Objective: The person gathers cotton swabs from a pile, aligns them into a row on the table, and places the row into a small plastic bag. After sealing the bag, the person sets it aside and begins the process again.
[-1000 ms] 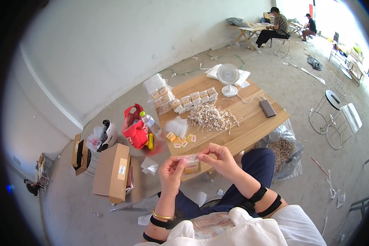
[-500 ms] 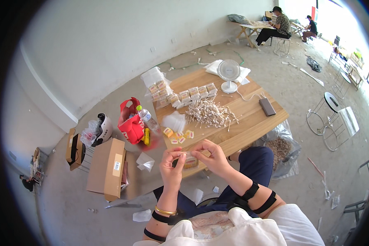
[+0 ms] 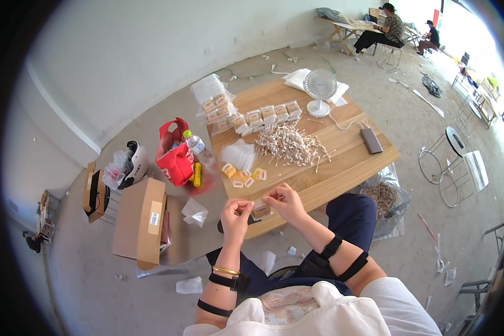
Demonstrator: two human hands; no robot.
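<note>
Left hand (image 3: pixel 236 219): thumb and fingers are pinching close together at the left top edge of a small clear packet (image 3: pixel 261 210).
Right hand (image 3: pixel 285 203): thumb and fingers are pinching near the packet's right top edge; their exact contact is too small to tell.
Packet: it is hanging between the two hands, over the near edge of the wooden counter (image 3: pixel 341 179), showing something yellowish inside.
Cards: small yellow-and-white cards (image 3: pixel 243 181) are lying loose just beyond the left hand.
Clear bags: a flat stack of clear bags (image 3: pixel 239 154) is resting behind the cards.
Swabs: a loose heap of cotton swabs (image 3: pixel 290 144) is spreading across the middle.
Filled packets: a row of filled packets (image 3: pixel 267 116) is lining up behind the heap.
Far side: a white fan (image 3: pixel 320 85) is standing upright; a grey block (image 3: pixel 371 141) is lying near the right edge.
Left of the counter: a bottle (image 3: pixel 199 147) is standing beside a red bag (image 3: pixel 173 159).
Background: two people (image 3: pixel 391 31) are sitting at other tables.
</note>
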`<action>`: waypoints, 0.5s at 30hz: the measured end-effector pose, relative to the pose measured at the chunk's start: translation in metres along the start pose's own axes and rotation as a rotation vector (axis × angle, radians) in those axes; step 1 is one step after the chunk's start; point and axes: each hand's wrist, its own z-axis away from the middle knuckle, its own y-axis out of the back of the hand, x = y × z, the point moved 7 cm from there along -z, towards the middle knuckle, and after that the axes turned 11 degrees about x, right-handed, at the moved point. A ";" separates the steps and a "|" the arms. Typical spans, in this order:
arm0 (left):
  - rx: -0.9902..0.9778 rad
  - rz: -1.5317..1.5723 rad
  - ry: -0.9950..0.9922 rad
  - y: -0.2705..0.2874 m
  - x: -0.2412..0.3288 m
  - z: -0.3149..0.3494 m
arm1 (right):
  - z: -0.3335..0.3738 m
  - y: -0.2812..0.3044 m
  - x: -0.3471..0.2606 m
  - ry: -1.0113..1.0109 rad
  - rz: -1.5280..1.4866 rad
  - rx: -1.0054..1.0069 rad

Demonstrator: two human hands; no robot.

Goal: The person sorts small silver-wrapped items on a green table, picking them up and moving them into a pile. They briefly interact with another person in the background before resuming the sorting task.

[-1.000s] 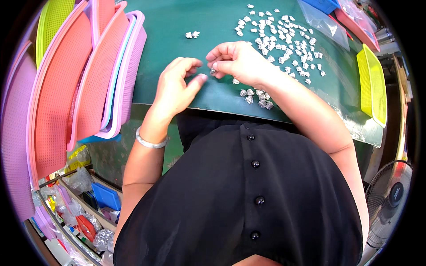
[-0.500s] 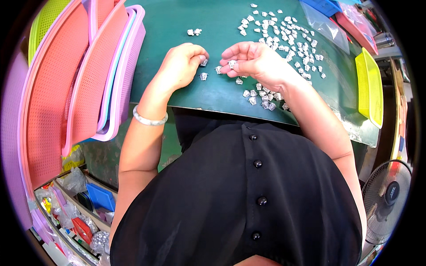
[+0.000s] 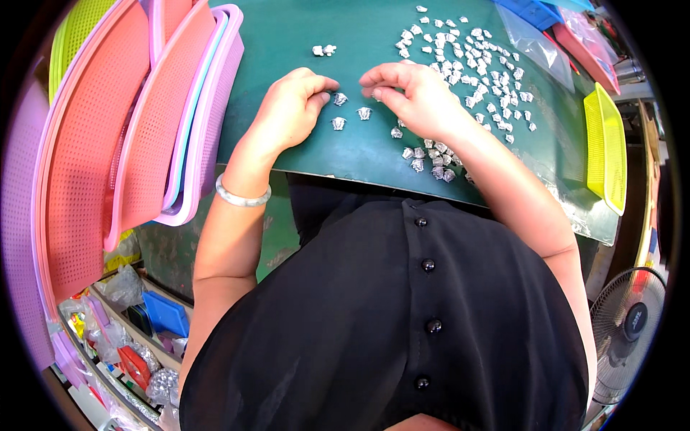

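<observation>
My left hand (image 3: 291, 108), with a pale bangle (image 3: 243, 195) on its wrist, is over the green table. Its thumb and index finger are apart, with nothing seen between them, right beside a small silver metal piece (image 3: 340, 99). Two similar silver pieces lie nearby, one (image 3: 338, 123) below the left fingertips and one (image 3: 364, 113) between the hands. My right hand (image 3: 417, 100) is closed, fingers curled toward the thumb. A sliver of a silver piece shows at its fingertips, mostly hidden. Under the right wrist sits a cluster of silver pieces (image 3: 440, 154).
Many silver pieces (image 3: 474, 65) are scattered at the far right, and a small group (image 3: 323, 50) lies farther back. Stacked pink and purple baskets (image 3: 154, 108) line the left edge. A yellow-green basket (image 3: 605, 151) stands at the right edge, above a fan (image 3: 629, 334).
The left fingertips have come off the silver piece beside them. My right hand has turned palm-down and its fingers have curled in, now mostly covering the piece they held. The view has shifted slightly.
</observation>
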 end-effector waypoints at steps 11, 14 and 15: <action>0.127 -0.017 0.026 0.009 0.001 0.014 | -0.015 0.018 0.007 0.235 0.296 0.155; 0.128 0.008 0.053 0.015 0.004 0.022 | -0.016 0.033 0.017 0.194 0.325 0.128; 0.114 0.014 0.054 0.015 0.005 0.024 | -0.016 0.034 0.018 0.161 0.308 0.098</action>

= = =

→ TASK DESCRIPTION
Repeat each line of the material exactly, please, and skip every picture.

→ ANSWER BELOW
Objective: The person gathers cotton swabs from a pile, aligns them into a row on the table, and places the row into a small plastic bag. After sealing the bag, the person sets it aside and begins the process again.
[-1000 ms] 
[-500 ms] 
[+0 ms] 
Demonstrator: two human hands; no robot.
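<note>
Left hand (image 3: pixel 236 219): thumb and fingers are pinching close together at the left top edge of a small clear packet (image 3: pixel 261 210).
Right hand (image 3: pixel 285 203): thumb and fingers are pinching near the packet's right top edge; their exact contact is too small to tell.
Packet: it is hanging between the two hands, over the near edge of the wooden counter (image 3: pixel 341 179), showing something yellowish inside.
Cards: small yellow-and-white cards (image 3: pixel 243 181) are lying loose just beyond the left hand.
Clear bags: a flat stack of clear bags (image 3: pixel 239 154) is resting behind the cards.
Swabs: a loose heap of cotton swabs (image 3: pixel 290 144) is spreading across the middle.
Filled packets: a row of filled packets (image 3: pixel 267 116) is lining up behind the heap.
Far side: a white fan (image 3: pixel 320 85) is standing upright; a grey block (image 3: pixel 371 141) is lying near the right edge.
Left of the counter: a bottle (image 3: pixel 199 147) is standing beside a red bag (image 3: pixel 173 159).
Background: two people (image 3: pixel 391 31) are sitting at other tables.
</note>
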`<action>`: waypoints, 0.5s at 30hz: the measured end-effector pose, relative to the pose measured at the chunk's start: translation in metres along the start pose's own axes and rotation as a rotation vector (axis × angle, radians) in those axes; step 1 is one step after the chunk's start; point and axes: each hand's wrist, its own z-axis away from the middle knuckle, its own y-axis out of the back of the hand, x = y × z, the point moved 7 cm from there along -z, towards the middle knuckle, and after that the axes turned 11 degrees about x, right-handed, at the moved point. A ";" separates the steps and a "|" the arms. Typical spans, in this order:
arm0 (left):
  - rx: -0.9902..0.9778 rad
  - rz: -1.5317..1.5723 rad
  - ry: -0.9950..0.9922 rad
  - y: -0.2705..0.2874 m
  - x: -0.2412..0.3288 m
  - z: -0.3149..0.3494 m
arm1 (right):
  - z: -0.3335..0.3738 m
  - y: -0.2812..0.3044 m
  - x: -0.3471..0.2606 m
  - ry: -1.0113..1.0109 rad
  - rz: -1.5280..1.4866 rad
  - rx: -1.0054..1.0069 rad

Demonstrator: two human hands; no robot.

Goal: The person sorts small silver-wrapped items on a green table, picking them up and moving them into a pile. They briefly interact with another person in the background before resuming the sorting task.

[-1.000s] 
[-0.500s] 
[+0.000s] 

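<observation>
My left hand (image 3: 291, 108), with a pale bangle (image 3: 243, 195) on its wrist, is over the green table. Its thumb and index finger are apart, with nothing seen between them, right beside a small silver metal piece (image 3: 340, 99). Two similar silver pieces lie nearby, one (image 3: 338, 123) below the left fingertips and one (image 3: 364, 113) between the hands. My right hand (image 3: 417, 100) is closed, fingers curled toward the thumb. A sliver of a silver piece shows at its fingertips, mostly hidden. Under the right wrist sits a cluster of silver pieces (image 3: 440, 154).
Many silver pieces (image 3: 474, 65) are scattered at the far right, and a small group (image 3: 323, 50) lies farther back. Stacked pink and purple baskets (image 3: 154, 108) line the left edge. A yellow-green basket (image 3: 605, 151) stands at the right edge, above a fan (image 3: 629, 334).
The left fingertips have come off the silver piece beside them. My right hand has turned palm-down and its fingers have curled in, now mostly covering the piece they held. The view has shifted slightly.
</observation>
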 end-effector waypoints at steps 11, 14 and 15: <action>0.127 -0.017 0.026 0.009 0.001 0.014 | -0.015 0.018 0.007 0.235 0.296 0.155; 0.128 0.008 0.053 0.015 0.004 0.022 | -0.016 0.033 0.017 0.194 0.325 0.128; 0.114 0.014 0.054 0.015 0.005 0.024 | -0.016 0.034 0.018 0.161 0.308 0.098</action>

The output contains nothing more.